Personal information
- Date of birth: 1 April 1976 (age 48)
- Place of birth: Mufulira, Zambia

Team information
- Current team: AmaZulu

= Davies Phiri =

Zambian footballer (born 1976)

Davies Phiri (born 1 April 1976 in Mufulira) is a former Zambian football (soccer) goalkeeper who is currently the goalkeeper coach for Durban based football team, AmaZulu F.C. He previously played for Durban Stars, Golden Arrows and Kabwe Warriors.

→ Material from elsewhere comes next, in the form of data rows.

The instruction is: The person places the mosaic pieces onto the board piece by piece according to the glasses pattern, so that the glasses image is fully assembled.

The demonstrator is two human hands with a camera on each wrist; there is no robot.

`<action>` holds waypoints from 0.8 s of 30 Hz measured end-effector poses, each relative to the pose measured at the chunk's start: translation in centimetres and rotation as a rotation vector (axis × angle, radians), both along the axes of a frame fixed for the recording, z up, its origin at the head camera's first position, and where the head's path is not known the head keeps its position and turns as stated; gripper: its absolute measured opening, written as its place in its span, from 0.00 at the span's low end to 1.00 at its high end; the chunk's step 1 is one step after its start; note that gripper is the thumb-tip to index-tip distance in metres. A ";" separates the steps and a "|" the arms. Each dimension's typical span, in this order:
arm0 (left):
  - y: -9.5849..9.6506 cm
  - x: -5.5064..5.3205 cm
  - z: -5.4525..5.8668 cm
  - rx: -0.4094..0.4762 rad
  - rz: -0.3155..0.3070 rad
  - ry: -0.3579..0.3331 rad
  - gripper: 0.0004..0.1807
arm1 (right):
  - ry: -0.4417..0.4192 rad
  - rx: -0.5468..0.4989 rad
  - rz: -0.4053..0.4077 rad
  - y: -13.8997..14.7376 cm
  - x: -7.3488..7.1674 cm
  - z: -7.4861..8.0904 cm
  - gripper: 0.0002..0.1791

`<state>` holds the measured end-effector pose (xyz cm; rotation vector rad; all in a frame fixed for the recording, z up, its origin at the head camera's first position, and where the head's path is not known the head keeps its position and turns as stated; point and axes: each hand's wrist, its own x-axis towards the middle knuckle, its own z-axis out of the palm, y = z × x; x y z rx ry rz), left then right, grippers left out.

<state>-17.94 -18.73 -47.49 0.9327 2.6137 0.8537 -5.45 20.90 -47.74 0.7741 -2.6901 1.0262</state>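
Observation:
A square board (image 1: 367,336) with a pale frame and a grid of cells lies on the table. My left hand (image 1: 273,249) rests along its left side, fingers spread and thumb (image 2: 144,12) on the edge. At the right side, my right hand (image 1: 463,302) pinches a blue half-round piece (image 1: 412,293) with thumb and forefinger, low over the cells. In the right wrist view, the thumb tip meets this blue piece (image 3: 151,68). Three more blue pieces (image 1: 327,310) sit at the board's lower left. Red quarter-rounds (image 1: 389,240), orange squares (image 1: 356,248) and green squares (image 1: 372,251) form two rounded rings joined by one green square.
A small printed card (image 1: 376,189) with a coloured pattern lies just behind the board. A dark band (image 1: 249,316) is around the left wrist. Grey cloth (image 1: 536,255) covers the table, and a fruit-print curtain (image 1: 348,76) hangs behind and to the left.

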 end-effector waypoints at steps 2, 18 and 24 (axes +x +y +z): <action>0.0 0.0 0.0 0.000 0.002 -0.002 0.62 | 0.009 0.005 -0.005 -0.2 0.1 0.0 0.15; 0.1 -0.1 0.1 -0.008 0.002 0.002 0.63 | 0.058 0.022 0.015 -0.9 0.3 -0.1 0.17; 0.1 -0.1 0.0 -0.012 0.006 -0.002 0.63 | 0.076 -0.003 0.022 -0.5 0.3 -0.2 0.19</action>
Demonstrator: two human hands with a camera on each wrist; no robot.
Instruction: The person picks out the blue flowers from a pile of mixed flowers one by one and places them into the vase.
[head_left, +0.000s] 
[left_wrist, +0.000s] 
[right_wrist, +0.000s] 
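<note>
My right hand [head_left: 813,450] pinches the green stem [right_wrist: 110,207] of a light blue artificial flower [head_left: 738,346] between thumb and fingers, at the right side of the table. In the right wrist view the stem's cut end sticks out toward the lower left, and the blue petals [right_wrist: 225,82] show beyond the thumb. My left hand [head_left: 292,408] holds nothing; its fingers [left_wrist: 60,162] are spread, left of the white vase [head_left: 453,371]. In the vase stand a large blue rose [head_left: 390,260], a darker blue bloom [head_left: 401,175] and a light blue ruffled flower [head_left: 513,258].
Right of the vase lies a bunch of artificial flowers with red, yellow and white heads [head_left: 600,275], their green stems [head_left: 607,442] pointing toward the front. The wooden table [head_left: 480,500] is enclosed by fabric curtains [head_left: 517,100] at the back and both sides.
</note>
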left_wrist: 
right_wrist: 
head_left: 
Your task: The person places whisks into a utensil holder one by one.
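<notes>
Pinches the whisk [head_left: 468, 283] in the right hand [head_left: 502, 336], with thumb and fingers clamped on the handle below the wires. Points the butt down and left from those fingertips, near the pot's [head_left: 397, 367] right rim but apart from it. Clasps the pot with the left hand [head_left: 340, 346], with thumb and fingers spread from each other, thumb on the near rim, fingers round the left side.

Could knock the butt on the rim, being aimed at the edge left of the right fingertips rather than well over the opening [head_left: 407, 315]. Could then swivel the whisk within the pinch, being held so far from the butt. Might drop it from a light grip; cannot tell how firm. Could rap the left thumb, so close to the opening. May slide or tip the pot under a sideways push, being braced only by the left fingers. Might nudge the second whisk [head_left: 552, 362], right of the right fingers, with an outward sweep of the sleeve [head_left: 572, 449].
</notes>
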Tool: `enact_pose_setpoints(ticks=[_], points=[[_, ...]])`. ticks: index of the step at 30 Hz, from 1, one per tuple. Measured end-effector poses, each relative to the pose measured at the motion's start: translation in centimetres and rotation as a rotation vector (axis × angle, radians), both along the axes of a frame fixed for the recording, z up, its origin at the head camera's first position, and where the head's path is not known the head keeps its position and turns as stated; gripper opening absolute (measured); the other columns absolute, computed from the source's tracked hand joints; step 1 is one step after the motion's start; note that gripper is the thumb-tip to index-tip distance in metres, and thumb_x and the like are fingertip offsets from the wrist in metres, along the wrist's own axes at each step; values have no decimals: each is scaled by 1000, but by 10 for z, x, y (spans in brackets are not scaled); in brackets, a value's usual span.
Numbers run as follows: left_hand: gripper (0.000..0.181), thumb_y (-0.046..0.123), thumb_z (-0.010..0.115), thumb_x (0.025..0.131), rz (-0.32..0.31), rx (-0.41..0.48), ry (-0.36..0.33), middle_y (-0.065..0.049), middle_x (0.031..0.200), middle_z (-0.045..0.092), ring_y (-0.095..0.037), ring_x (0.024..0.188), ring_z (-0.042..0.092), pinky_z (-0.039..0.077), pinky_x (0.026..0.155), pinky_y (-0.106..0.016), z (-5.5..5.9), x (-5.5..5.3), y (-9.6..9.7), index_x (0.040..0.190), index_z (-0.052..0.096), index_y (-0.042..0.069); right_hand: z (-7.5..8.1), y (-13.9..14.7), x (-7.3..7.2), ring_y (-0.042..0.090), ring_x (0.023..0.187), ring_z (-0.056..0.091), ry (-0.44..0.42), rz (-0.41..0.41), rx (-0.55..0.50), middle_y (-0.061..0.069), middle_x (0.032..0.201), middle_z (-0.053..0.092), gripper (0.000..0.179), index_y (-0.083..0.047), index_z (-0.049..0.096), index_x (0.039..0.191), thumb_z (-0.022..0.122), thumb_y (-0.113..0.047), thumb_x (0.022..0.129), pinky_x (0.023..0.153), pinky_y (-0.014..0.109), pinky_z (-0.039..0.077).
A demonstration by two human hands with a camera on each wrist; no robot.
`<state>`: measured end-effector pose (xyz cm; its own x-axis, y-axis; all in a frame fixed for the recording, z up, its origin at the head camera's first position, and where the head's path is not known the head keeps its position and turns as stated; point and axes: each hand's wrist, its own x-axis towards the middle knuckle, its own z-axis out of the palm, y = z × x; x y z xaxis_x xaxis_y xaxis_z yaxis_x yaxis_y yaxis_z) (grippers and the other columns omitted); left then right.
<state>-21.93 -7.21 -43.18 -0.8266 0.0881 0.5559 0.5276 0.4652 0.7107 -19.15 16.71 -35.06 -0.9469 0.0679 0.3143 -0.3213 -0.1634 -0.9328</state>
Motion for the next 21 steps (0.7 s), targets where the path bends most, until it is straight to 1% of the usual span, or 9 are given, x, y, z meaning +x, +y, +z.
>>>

As a player he was part of the Zambian 1996 African Cup of Nations squad that lost in the semi-finals to Tunisia 4–2. He was a member of the 1998 African Cup of Nations squad, that finished third in group D on 4 points; the 2000 African Nations Cup team, who finished third in group C in the first round of competition; and, part of the 2002 African Cup of Nations squad that finished fourth in Group D on 1 point.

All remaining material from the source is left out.